WORK INSTRUCTION: Each line of the material below needs to be returned exactly as written.
++++ DATA
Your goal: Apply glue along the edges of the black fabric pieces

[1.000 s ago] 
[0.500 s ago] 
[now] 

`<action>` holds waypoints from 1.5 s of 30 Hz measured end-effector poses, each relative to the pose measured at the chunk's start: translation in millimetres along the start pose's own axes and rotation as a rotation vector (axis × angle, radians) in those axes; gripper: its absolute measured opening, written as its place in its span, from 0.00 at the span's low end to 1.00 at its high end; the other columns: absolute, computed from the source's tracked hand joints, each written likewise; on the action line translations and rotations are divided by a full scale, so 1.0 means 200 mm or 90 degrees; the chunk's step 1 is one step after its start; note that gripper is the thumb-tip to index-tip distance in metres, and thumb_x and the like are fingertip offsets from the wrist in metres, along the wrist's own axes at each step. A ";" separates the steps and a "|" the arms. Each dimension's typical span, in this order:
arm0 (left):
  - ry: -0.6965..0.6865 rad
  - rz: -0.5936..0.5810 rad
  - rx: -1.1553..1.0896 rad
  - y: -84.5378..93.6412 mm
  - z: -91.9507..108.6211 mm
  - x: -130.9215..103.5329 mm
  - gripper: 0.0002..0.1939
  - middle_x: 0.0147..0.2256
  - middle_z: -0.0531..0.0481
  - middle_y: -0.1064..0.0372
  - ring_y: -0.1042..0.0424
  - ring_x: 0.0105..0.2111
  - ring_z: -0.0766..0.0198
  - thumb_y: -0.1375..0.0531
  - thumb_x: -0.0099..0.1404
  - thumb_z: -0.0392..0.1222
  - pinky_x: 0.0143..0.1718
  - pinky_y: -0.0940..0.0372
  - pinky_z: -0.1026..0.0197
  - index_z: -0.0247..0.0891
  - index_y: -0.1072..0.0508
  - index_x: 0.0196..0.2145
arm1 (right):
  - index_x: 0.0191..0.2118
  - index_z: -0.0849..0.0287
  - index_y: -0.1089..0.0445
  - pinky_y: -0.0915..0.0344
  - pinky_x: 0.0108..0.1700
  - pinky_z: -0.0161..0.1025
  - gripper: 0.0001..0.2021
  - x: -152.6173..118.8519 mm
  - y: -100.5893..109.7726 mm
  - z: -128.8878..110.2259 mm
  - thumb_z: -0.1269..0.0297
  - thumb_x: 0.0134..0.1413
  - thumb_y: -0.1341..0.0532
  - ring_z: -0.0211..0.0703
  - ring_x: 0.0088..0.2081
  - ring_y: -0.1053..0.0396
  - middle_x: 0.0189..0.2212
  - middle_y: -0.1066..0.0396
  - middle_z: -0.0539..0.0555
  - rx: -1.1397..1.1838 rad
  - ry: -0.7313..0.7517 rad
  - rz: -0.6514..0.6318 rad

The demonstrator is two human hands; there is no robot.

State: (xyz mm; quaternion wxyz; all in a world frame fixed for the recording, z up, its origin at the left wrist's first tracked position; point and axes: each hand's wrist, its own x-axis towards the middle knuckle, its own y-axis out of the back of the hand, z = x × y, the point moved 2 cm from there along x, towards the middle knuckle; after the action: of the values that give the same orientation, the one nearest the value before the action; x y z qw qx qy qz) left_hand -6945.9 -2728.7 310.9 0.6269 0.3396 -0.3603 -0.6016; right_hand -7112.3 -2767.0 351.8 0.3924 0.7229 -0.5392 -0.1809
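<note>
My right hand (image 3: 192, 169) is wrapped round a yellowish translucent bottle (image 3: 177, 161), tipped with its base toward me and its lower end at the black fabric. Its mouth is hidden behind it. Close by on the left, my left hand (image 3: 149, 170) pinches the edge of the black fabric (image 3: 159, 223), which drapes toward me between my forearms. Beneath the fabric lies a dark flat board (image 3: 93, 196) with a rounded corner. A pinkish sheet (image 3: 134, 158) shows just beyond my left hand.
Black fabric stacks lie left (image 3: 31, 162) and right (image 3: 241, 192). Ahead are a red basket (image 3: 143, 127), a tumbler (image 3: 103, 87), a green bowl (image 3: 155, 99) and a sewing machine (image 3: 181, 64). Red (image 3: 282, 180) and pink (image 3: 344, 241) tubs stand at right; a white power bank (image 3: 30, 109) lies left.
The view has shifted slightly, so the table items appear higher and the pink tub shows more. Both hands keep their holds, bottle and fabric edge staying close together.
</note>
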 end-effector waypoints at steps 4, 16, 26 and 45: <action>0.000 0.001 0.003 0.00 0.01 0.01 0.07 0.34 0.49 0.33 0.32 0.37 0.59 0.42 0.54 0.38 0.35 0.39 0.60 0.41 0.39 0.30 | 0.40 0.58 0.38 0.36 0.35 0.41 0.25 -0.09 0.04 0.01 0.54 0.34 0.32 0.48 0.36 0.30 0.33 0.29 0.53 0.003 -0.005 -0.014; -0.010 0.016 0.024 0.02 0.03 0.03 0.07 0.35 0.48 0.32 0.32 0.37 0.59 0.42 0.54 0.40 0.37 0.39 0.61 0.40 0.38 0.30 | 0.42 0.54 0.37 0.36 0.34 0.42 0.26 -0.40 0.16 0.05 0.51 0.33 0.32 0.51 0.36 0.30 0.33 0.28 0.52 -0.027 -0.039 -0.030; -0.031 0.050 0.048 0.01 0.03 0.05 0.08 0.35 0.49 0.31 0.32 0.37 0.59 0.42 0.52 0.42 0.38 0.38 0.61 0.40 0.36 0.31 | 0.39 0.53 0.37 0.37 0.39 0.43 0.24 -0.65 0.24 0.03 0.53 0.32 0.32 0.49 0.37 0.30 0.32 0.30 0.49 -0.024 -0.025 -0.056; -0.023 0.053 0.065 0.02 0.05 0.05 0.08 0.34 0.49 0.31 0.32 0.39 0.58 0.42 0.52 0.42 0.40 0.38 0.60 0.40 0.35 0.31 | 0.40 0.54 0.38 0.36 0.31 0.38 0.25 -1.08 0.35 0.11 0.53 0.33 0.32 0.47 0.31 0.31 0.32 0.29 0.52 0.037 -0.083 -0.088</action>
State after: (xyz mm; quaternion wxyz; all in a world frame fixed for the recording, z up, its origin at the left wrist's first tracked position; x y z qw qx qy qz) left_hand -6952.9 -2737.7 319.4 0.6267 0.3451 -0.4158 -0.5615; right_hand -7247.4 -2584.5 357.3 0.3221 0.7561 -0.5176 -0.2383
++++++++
TASK OUTPUT:
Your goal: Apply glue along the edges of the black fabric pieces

[1.000 s ago] 
[0.500 s ago] 
[now] 

`<action>` holds waypoints from 1.5 s of 30 Hz measured end-effector poses, each relative to the pose measured at the chunk's start: translation in millimetres along the start pose's own axes and rotation as a rotation vector (axis × angle, radians) in those axes; gripper: its absolute measured opening, written as its place in its span, from 0.00 at the span's low end to 1.00 at its high end; the other columns: absolute, computed from the source's tracked hand joints, each written likewise; on the action line translations and rotations are divided by a full scale, so 1.0 means 200 mm or 90 degrees; the chunk's step 1 is one step after its start; note that gripper is the thumb-tip to index-tip distance in metres, and thumb_x and the like are fingertip offsets from the wrist in metres, along the wrist's own axes at each step. A ";" separates the steps and a "|" the arms. Each dimension's typical span, in this order:
arm0 (left):
  - ry: -0.6965..0.6865 rad
  - rz: -0.5936..0.5810 rad
  - rx: -1.1553..1.0896 rad
  - y: -84.5378..93.6412 mm
  - z: -91.9507..108.6211 mm
  - x: -130.9215..103.5329 mm
  - gripper: 0.0002..0.1939
  - middle_x: 0.0147..0.2256
  - middle_z: -0.0531..0.0481
  - middle_y: -0.1064..0.0372
  - ring_y: -0.1042..0.0424
  - ring_x: 0.0105..0.2111
  - ring_z: -0.0766..0.0198
  - thumb_y: -0.1375..0.0531
  - thumb_x: -0.0099..0.1404
  - thumb_z: -0.0392..0.1222
  - pinky_x: 0.0143..0.1718
  - pinky_y: -0.0940..0.0372
  - pinky_z: -0.1026..0.0197
  - index_z: -0.0247..0.0891
  - index_y: -0.1072..0.0508
  - index_x: 0.0196..0.2145
arm1 (right):
  - index_x: 0.0191..0.2118
  - index_z: -0.0849..0.0287
  - index_y: -0.1089..0.0445
  - pinky_y: -0.0915..0.0344
  - pinky_x: 0.0108..0.1700
  - pinky_z: -0.0161..0.1025
  - gripper: 0.0001..0.2021
  - x: -152.6173..118.8519 mm
  - y: -100.5893..109.7726 mm
  - z: -128.8878..110.2259 mm
  - thumb_z: -0.1269..0.0297
  - thumb_x: 0.0134..0.1413
  - thumb_y: -0.1341..0.0532
  - ring_z: -0.0211..0.0703
  - ring_x: 0.0088..0.2081
  - ring_y: -0.1053..0.0396
  - middle_x: 0.0189..0.2212
  - middle_y: -0.1066..0.0396
  - middle_z: -0.0539..0.0555
  - rx: -1.1397..1.1838 rad
  - ry: -0.7313..0.7517 rad
  - rz: -0.6514..0.6318 rad

The demonstrator is two human hands; there is no robot.

State: (xyz mm; quaternion wxyz; all in a world frame fixed for the recording, z up, its origin at the left wrist's first tracked position; point and axes: each hand's wrist, its own x-axis towards the middle knuckle, its own y-axis out of the back of the hand, z = x × y, the point moved 2 cm from there along x, towards the middle knuckle; after the action: of the values that give the same orientation, the one nearest the value before the action; x y z qw qx qy qz) left_hand -6945.9 -2728.7 310.9 0.6269 0.3396 -0.3603 -0.6016; right_hand -7112.3 -2767.0 351.8 0.3924 0.7229 -0.5392 -0.1809
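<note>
My right hand (image 3: 192, 169) is wrapped round a yellowish translucent bottle (image 3: 177, 161), tipped with its base toward me and its lower end at the black fabric. Its mouth is hidden behind it. Close by on the left, my left hand (image 3: 149, 170) pinches the edge of the black fabric (image 3: 159, 223), which drapes toward me between my forearms. Beneath the fabric lies a dark flat board (image 3: 93, 196) with a rounded corner. A pinkish sheet (image 3: 134, 158) shows just beyond my left hand.
Black fabric stacks lie left (image 3: 31, 162) and right (image 3: 241, 192). Ahead are a red basket (image 3: 143, 127), a tumbler (image 3: 103, 87), a green bowl (image 3: 155, 99) and a sewing machine (image 3: 181, 64). Red (image 3: 282, 180) and pink (image 3: 344, 241) tubs stand at right; a white power bank (image 3: 30, 109) lies left.
The view has shifted slightly, so the table items appear higher and the pink tub shows more. Both hands keep their holds, bottle and fabric edge staying close together.
</note>
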 end-effector waypoints at steps 4, 16, 26 and 45: <action>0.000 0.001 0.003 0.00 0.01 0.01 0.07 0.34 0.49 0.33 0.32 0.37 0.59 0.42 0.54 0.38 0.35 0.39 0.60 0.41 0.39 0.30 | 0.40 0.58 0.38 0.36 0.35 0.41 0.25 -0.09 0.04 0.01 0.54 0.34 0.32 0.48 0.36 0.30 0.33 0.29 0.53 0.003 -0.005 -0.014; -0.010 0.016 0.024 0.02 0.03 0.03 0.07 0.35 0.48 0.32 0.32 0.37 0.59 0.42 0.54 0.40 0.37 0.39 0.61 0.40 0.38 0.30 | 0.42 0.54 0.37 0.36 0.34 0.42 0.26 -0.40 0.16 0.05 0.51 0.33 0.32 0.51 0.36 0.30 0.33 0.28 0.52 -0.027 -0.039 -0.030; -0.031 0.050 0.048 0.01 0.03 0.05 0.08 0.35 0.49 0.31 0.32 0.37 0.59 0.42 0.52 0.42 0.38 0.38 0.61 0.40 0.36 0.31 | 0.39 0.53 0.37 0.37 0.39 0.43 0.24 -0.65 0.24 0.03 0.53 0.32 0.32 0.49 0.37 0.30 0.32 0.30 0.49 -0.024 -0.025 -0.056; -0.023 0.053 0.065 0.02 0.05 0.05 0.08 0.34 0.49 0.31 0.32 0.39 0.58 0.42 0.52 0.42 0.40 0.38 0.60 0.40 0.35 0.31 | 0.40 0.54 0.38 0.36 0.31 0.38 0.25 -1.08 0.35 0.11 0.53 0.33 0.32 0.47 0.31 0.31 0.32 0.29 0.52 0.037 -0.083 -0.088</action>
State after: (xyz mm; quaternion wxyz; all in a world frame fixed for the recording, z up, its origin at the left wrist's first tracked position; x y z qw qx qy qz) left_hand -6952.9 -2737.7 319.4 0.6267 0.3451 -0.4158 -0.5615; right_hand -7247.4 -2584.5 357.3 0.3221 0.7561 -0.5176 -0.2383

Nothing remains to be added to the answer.